Процесс этот, однако, сформировав “новую беллетристику”, затронул не только ее, но и молодую поэзию, сделав актуальным, скажем, творчество того же Родионова, с одной стороны, и Тонконогова — с другой.
Словом, литература медленно движется навстречу читателю и уже видит мир его глазами. Жаль, что читатель почти ничего об этом не знает.
5. Институции. (Материалы к истории литературы)
Несколько лет назад, году в 1998-м, мне взбрело на ум провести довольно странное мероприятие: в одном литературном салоне, где собирались в основном концептуалисты, постконцептуалисты и тогдашняя литературная молодежь, я решила поговорить с посетителями-литераторами о том, как они представляют себе своего читателя. Теперь-то, конечно, идея такого разговора уже не показалась бы странной. Теперь об этом говорят и спорят многие.
А тогда, в девяностых, сама читательская тема была подозрительна для коллег-литераторов. И неактуальна. И отдавала чем-то советским для тех из них, кто практически только что вышел из “подполья”. Думать о читателе, — не в смысле, конечно, удовлетворения его потребностей, подстройки под него, а в смысле поисков его, просто выхода к аудитории, — в системе ценностей, характерной для андеграундной среды, было как-то не принято. Подполье есть подполье.
В начале девяностых попытки литературы найти новые способы публичного существования привели к возникновению литературных салонов. Думается (но это не более чем гипотеза, потому что историю литературных институций девяностых годов еще только предстоит написать), что они, аккумулируя вокруг себя все новое и официально не признанное, самим составом участников и содержанием программ продолжили кружковую традицию литературы, которую теперь принято называть неподцензурной.
Теоретически прийти в салон мог кто угодно. Но, во-первых, этот кто угодно мог узнать о салонах и о проводимых в них мероприятиях из весьма ограниченного количества источников, большая часть которых имела хождение среди посетителей тех же салонов. И во-вторых, придя в салон, он видел людей, давно друг с другом знакомых, оценивающих происходящее по какой-то внутренней, им одним известной шкале и обладающих собственной системой смыслов (“кодом”). Налицо были признаки сообщества, и притом достаточно замкнутого. Новичку оставалось либо, овладев соответствующей системой смыслов, присоединиться к сообществу (быть инициированным в него), либо, не пройдя инициацию, удалиться. На что был рассчитан и принятый в салонах способ подачи литературного материала, не предполагающий наличия неосведомленных или незаинтересованных слушателей: подчеркнуто “неконцертная” (либо, напротив, акцентированно перформансная, отпугивающая неискушенных) манера чтения, вступительное слово куратора, предполагающее, что в зале сидят только “свои”. Словом, прибавилась к уже имеющимся формам бытования литературы еще одна: устно-коммуникативная, салонная. Появились тексты, рассчитанные на прочтение больше, чем на публикацию, появились авторы, понимание которых невозможно без уяснения их салонного имиджа.

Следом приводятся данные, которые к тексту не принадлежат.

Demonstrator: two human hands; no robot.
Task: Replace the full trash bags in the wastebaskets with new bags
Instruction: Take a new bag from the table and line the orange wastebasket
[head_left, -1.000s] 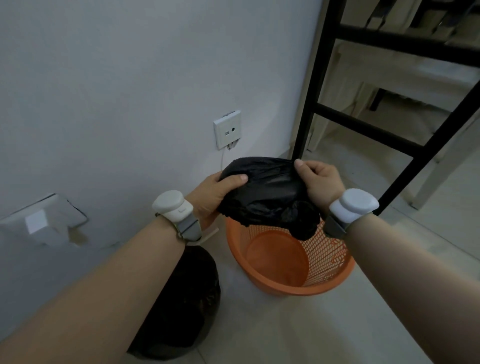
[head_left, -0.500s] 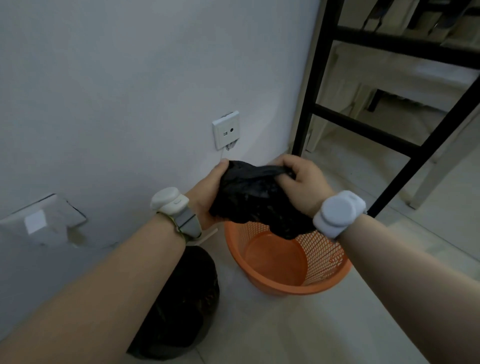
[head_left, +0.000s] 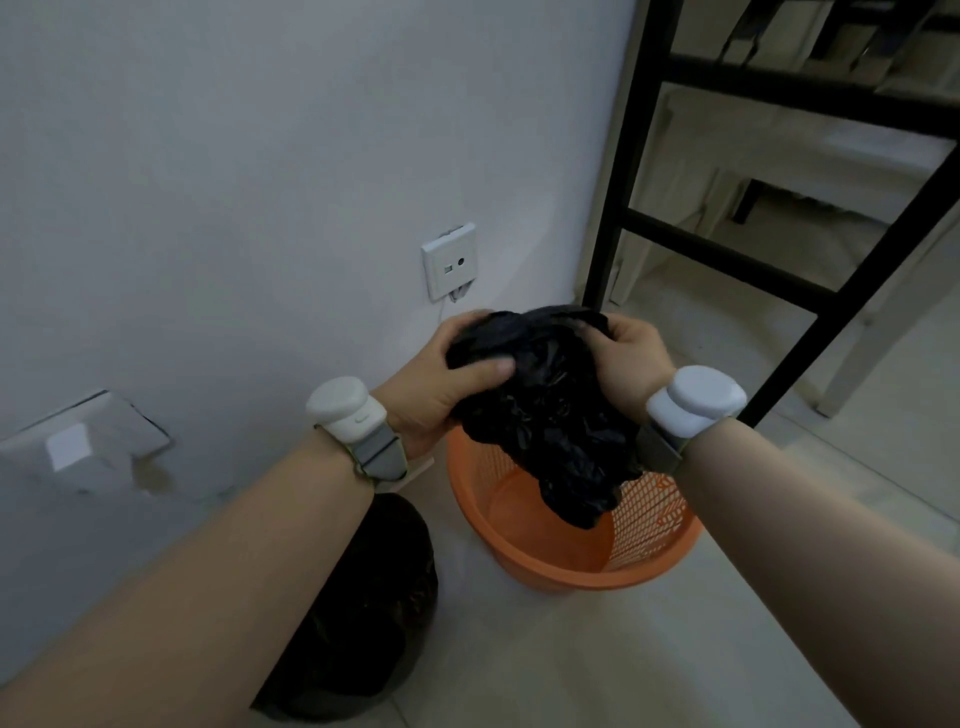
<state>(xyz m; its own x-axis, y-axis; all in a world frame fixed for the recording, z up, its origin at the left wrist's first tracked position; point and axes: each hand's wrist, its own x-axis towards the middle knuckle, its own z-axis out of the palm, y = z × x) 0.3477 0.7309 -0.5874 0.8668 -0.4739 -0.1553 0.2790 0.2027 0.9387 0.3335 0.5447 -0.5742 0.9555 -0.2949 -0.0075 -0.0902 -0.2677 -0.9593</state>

Салонное сообщество не только концентрировало в себе определенную “литературную” информацию, но и интерпретировало и структурировало ее. Участники этого сообщества жили в литературе и литературой, и оно не предполагало ни сторонних “зрителей”, ни “потребителей” литературных текстов — то есть читателей. Литература получила возможность развиваться, исходя из приоритета чисто эстетической ценности, оставив заботу о внелитературных проблемах — “большому”, шумящему за стенами салонов, миру, ибо критерий чисто литературной, эстетической актуальности был практически единственным, предъявляемым ей профессиональной аудиторией.
В сущности, салонное движение на тот момент позволило литературе сохранить способность к обновлению, подготовив появление особого образования, которое можно было бы назвать “маргинальным мейнстримом”. Он представлен поэтами круга “Вавилона” и “Нового литературного обозрения” и нашел продолжение в творчестве части авторов “Дебюта”. Парадоксальность его в том, что установка на “инновативность”, создание “новой” литературы, свойственная этому кругу авторов, с одной стороны, побуждает их претендовать на ведущее положение в литературном процессе (взять на себя роль ледокола, прокладывающего новые пути), а с другой — делает их маргиналами в глазах читателей “старой” литературы, привыкших оценивать произведения “внесистемно”. Ведь если произведение ценно именно своей уникальностью относительно системы литературы, то возможность оценить его для читателя-непрофессионала, не владеющего всей полнотой контекста, в сущности, ничтожно мала.